A #monoclonal anti-hemagglutinin stem #antibody modified with #zanamivir protects against both #influenza A and B viruses

Significance

Anti-influenza therapeutics remain essential for the control of influenza infections, which may require hospitalization for the most severe cases. Hemagglutinin (HA) and neuraminidase (NA), the two membrane glycoproteins of the influenza virus, play crucial roles in the viral replication cycle. While many monoclonal antibodies and small-molecule inhibitors target HA or NA, each faces limitations tied to their individual properties. We developed an antibody–drug conjugate (ADC) by covalently linking the NA inhibitor zanamivir to MEDI8852, an HA stem-specific monoclonal antibody. The MEDI8852–zanamivir conjugate targets both HA and NA and offers robust and long-lasting protection in mice against lethal infections with influenza A and B viruses. This approach represents an addition to anti-influenza therapy.

Abstract

Influenza remains a significant public health threat.
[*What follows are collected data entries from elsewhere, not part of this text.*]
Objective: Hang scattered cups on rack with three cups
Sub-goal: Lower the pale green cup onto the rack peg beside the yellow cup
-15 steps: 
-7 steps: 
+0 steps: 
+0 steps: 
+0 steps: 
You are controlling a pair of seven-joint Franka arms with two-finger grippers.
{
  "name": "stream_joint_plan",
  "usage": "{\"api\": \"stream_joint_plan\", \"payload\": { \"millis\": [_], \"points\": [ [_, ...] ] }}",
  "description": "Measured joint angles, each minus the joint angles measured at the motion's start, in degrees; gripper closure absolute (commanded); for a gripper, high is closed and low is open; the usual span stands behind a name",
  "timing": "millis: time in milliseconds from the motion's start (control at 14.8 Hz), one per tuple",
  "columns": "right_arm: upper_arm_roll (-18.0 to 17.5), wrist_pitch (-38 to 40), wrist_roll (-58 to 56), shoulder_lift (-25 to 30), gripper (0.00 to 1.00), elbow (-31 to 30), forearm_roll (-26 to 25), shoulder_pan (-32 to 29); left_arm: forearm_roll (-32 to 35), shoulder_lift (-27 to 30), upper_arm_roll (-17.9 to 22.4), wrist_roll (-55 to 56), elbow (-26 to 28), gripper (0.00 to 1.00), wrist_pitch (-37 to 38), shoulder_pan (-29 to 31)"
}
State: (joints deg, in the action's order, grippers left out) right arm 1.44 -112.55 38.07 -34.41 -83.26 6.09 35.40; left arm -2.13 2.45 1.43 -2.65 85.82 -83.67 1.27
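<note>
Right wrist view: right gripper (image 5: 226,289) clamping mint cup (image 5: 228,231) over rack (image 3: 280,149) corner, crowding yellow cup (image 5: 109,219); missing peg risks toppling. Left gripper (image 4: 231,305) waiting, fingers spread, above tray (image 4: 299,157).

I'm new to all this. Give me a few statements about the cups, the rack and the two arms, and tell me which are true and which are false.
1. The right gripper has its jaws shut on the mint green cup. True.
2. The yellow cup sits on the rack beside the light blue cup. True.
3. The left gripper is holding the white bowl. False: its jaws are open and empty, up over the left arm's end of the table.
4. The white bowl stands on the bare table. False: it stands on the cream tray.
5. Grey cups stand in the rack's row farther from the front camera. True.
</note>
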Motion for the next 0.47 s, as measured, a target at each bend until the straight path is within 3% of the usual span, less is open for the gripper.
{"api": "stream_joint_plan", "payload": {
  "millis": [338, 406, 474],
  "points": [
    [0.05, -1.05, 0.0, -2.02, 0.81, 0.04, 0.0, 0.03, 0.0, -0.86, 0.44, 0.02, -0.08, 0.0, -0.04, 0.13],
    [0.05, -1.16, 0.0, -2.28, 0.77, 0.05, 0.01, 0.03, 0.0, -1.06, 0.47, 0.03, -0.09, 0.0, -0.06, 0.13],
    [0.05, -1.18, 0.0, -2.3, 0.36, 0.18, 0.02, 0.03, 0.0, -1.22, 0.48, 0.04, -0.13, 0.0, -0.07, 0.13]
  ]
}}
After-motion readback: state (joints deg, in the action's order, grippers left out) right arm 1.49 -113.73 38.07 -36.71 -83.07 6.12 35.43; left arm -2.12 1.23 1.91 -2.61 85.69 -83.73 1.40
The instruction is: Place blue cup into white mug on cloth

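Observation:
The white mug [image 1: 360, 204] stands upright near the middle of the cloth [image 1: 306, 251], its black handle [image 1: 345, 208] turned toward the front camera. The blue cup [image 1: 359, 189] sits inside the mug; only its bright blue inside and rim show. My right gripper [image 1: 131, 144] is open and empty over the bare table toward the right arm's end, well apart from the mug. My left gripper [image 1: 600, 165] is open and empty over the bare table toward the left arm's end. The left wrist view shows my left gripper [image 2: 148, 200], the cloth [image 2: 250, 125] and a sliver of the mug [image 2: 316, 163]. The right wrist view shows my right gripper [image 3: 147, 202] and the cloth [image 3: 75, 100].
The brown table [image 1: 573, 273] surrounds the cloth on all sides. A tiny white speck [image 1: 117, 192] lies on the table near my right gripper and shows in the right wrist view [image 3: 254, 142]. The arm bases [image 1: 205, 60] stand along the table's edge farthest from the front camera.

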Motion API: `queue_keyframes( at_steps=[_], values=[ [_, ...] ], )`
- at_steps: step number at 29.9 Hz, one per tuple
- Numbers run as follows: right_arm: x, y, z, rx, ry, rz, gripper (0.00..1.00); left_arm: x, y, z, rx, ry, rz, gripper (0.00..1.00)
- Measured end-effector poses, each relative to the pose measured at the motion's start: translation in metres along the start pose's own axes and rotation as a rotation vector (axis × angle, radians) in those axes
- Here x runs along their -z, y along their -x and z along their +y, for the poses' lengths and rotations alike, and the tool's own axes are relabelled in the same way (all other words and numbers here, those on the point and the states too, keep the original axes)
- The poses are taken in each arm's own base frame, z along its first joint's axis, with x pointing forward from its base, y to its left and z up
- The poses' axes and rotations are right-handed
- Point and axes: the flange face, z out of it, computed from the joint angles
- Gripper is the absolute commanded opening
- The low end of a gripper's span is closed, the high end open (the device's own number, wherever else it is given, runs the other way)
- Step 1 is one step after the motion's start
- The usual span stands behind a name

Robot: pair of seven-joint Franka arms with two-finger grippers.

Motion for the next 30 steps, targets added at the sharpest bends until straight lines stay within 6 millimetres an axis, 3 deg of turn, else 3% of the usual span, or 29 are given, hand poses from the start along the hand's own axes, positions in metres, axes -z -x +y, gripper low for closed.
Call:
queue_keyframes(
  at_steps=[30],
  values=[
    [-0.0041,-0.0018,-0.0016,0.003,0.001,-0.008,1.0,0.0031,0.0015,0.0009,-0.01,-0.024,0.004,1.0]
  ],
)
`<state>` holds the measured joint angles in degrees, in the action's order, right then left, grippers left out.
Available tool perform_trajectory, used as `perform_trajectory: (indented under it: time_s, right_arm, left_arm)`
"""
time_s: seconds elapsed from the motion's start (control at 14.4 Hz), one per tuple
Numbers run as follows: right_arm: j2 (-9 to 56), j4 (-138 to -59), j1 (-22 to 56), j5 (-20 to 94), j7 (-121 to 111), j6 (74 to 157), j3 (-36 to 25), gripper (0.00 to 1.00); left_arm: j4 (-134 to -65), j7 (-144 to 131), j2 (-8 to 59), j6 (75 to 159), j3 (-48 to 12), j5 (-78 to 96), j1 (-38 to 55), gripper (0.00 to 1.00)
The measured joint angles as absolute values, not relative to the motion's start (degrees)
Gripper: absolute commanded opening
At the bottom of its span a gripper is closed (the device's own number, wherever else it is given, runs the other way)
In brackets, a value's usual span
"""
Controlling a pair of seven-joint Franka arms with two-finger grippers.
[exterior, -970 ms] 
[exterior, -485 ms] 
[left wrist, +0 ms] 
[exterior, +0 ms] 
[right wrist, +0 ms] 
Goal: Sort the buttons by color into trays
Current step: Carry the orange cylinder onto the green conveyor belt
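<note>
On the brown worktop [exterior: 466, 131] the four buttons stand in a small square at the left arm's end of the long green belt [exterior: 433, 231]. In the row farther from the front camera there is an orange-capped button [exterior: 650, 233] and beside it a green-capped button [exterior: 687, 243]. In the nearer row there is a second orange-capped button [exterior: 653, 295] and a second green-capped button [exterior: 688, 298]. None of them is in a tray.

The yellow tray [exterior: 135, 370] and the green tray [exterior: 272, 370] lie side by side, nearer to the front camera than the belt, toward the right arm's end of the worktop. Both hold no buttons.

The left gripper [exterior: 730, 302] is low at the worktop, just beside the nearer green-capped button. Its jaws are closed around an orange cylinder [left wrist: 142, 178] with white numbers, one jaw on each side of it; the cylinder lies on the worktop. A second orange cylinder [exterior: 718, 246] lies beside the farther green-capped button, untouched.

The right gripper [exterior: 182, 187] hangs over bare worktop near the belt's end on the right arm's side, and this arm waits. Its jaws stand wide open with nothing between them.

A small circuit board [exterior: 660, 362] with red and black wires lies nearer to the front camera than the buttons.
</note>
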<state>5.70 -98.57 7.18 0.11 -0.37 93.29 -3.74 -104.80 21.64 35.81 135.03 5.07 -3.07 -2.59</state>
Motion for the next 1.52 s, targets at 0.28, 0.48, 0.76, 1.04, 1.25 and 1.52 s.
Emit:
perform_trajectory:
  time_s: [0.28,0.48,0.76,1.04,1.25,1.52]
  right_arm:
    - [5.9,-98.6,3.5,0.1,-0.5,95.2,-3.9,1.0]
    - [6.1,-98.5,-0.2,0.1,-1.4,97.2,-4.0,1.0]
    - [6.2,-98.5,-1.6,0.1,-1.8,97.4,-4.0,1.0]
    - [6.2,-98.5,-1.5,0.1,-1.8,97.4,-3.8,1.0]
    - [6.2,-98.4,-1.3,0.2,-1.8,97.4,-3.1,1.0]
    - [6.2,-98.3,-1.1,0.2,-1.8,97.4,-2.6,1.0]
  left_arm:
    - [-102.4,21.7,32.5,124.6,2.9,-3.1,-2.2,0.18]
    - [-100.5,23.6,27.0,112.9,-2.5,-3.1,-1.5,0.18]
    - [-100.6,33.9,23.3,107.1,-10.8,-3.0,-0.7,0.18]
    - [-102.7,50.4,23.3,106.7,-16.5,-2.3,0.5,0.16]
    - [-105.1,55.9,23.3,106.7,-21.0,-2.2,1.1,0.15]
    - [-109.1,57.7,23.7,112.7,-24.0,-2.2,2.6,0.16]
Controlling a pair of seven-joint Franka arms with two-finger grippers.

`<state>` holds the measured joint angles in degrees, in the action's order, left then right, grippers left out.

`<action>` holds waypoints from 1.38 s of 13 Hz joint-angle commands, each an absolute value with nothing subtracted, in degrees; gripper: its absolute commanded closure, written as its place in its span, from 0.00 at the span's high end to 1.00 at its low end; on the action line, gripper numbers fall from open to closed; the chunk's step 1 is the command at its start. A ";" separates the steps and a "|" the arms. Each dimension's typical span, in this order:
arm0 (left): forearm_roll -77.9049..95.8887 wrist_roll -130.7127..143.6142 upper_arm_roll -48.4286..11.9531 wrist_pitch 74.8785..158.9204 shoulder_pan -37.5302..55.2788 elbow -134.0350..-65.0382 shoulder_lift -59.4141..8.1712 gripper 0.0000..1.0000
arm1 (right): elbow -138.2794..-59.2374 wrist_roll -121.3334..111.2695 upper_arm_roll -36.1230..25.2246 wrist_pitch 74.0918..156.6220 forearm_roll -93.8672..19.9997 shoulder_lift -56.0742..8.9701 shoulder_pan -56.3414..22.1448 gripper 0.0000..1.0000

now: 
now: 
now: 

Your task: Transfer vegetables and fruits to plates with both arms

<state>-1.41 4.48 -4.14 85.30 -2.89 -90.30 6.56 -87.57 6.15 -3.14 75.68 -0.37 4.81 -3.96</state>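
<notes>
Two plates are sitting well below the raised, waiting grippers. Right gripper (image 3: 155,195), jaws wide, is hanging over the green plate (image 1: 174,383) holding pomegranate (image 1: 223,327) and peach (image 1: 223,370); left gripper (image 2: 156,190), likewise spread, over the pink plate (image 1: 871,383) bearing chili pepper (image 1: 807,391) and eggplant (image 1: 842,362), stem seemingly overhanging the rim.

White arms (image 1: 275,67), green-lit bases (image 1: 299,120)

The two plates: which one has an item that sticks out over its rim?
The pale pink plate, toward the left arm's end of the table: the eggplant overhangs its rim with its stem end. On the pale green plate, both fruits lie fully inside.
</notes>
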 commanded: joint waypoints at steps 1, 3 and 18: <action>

Both monoclonal antibodies and small-molecule inhibitors can target the influenza surface glycoproteins hemagglutinin (HA) or neuraminidase (NA) for prevention and treatment of influenza. Here, we combine the strengths of anti-influenza antibodies and small molecules by site-specific conjugation of the NA inhibitor zanamivir to MEDI8852, an HA-specific fully human monoclonal antibody. MEDI8852 targets the conserved stem region of HA and inhibits HA-mediated fusion of the viral and host cell membranes. Elimination of virus-infected cells involves Fcγ receptor–mediated effector functions. The efficacy of MEDI8852 is limited to influenza A viruses. Zanamivir, on the other hand, binds to the active site of NA in both influenza A and B viruses to inhibit NA activity and virus release. However, because of its small size, zanamivir has a short half-life and requires repeated dosing at high concentrations. We produced a MEDI8852–zanamivir antibody–drug conjugate (ADC) that engages Fc-mediated effector functions and benefits from neonatal Fc receptor (FcRn)-mediated recycling. The MEDI8852–zanamivir conjugate extends the circulatory half-life of zanamivir, targets both influenza HA and NA, and shows enhanced antibody-dependent cellular cytotoxicity (ADCC) compared to MEDI8852 alone. The MEDI8852–zanamivir conjugate protected mice from a lethal (10 × LD50) challenge with influenza A and B viruses at a dose similar to that required for broadly neutralizing anti-NA antibodies, with the added advantage of simultaneously targeting NA (influenza A and B) and HA (influenza A).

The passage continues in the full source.